En la historia del festival, que recibió el Premio Nobel Alternativo en 2006 y que fue declarado Patrimonio Cultural de Colombia en 2009, han participado 1.300 poetas de 165 países, siendo considerado uno de los mayores encuentros de poesía del mundo.
“Es impactante para un poeta, acostumbrado al diálogo con el lector y a realizar lecturas ante auditorios más o menos íntimos, compartir su palabra con un público de miles de personas”, expresa Chávez, que valora el hecho de que un festival de poesía logre tal convocatoria en una ciudad que estuvo tan golpeada por la violencia y el narcotráfico.
A principios de 1990, Medellín estaba gobernada por el miedo, el terror político y los enfrentamientos entre grupos armados. Unas 100 personas podían ser asesinadas un fin de semana. Después de las 20:00, la ciudad solía estar muerta debido a un toque de queda impuesto por los paramilitares, que estaban activos en el país.

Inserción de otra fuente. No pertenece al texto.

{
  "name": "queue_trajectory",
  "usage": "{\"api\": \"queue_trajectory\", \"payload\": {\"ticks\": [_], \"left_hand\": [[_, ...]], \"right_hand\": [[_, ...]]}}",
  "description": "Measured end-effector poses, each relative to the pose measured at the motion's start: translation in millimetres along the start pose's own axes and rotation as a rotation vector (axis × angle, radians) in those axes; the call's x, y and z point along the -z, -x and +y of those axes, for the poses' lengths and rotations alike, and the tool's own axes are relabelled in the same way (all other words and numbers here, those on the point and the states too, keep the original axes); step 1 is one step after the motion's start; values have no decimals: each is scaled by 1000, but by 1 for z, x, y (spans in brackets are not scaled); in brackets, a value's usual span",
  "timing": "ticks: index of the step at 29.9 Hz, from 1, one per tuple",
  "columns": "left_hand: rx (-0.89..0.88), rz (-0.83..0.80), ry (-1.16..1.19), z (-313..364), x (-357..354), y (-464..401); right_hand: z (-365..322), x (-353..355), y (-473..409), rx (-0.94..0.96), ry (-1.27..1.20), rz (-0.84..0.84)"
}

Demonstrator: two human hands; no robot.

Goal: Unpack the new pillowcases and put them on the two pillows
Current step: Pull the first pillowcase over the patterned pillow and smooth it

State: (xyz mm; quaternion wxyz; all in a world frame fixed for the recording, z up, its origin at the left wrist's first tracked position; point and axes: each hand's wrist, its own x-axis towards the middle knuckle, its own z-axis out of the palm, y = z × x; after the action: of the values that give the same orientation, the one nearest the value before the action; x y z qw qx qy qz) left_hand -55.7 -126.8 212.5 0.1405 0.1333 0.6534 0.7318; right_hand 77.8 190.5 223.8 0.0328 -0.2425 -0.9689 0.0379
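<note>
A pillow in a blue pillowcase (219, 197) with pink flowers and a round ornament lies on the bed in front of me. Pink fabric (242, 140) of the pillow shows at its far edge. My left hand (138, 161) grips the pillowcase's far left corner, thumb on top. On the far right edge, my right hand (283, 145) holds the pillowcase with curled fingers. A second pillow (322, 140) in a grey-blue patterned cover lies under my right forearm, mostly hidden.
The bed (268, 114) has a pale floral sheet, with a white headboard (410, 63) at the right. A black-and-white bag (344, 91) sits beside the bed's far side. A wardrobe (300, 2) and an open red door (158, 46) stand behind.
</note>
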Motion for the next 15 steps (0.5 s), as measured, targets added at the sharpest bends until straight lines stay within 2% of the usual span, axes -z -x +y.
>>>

“El festival nació en una etapa en que la violencia sacudía a Medellín y a la provincia de Antioquia, y sus organizadores (la revista Prometeo), a la cabeza de Fernando Rendón, tuvieron la visión de sembrar poesía en un campo minado. Cinco lustros después, es posible comprobar cómo esta siembra ha dado frutos, ahora es el más importante”, añadió Chávez.